EXERCISE BRIEF
Across these entries, report how many lines include the string "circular", with nothing but the number.

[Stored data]
—————
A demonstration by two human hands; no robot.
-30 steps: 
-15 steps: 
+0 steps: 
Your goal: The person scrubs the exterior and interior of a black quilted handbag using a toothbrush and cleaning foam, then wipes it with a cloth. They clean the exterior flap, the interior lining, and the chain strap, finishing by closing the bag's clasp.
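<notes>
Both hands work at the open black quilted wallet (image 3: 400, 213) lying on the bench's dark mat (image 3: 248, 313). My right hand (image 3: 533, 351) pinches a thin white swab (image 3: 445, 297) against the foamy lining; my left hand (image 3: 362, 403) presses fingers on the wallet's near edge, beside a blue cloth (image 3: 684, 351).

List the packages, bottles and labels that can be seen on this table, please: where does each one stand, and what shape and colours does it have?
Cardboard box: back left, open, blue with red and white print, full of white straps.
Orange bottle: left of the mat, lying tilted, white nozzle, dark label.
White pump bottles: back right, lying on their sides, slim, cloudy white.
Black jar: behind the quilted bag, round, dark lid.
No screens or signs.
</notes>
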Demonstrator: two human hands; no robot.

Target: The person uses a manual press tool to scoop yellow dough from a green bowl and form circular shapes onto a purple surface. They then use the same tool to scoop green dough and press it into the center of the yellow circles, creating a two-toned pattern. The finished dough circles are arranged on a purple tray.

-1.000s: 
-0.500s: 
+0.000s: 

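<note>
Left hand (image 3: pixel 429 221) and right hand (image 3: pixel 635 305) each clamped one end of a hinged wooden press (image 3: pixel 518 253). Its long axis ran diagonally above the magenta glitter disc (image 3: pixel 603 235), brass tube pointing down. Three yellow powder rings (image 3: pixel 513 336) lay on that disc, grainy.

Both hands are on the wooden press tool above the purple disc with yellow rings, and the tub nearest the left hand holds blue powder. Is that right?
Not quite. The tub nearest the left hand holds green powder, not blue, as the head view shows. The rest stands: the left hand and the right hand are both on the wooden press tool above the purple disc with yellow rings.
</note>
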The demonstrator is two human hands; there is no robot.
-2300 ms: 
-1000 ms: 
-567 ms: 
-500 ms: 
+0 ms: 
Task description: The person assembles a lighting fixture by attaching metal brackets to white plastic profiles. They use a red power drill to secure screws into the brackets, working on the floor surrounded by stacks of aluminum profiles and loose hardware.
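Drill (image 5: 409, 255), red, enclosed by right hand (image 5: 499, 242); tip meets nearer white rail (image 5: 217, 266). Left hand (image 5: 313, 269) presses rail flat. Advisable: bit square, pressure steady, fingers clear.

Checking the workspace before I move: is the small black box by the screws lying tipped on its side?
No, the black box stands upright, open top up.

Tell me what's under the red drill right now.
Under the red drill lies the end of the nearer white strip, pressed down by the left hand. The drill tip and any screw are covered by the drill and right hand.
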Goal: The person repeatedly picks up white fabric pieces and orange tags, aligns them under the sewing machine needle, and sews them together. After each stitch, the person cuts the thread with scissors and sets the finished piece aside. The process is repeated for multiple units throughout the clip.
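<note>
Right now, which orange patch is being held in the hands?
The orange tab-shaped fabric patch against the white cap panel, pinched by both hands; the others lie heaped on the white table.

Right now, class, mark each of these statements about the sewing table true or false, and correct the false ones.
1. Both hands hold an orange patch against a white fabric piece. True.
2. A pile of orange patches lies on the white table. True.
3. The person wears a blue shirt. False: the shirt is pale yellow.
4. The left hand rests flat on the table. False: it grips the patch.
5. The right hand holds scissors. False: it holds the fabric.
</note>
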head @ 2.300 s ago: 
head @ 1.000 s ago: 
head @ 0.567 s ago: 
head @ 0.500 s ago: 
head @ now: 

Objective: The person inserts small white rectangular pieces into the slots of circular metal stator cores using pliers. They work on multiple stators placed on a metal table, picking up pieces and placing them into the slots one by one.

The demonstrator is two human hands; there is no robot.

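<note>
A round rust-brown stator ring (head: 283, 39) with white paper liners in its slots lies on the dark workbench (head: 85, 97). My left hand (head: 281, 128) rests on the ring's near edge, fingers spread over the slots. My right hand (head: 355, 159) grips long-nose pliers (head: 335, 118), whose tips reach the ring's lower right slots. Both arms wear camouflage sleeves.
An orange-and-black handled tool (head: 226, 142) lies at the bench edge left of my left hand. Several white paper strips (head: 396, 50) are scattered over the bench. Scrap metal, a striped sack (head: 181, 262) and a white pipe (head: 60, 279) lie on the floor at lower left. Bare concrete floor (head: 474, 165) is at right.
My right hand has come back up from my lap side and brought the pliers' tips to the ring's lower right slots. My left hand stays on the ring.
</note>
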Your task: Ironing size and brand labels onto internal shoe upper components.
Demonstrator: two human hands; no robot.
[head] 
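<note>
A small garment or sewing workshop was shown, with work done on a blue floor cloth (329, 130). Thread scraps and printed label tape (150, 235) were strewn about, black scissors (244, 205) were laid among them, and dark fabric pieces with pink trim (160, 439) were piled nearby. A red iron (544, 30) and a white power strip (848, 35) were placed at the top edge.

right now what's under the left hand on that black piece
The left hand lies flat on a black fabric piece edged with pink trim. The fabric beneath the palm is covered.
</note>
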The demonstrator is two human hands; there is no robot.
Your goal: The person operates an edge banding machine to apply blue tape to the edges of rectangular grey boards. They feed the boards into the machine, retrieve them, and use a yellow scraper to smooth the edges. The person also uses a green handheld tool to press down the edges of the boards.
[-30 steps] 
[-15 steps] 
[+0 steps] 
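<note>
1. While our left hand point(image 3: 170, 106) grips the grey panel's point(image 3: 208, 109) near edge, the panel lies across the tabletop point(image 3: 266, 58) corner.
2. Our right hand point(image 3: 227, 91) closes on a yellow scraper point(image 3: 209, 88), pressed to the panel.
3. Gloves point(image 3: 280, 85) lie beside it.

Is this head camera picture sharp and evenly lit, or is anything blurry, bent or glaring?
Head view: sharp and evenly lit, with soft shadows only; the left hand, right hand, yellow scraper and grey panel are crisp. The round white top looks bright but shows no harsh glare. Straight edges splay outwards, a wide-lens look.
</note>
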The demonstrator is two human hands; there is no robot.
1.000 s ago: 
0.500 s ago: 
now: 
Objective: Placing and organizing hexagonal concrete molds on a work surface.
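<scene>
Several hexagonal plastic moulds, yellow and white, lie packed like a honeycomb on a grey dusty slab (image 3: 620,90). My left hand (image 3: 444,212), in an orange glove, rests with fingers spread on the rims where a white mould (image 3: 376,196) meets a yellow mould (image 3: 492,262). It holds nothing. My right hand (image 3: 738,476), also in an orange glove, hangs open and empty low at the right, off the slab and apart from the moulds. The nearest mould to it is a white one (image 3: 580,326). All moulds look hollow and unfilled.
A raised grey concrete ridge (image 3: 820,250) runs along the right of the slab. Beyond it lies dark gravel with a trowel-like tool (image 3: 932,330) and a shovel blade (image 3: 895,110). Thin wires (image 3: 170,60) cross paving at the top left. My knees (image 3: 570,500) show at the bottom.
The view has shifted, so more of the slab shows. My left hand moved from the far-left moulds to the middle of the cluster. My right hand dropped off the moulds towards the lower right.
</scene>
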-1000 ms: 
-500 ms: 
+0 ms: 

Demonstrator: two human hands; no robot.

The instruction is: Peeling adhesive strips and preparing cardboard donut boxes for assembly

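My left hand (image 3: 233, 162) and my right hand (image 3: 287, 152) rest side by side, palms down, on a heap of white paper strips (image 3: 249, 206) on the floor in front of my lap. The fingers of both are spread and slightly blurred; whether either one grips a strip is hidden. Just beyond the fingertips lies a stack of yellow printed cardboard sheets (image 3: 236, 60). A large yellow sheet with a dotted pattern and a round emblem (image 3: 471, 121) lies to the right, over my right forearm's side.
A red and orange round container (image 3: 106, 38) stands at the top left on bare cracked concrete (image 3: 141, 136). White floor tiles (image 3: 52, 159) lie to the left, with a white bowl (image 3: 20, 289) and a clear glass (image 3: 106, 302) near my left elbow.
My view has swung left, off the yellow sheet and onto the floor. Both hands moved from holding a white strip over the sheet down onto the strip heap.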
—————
EXPECTED ANSWER
2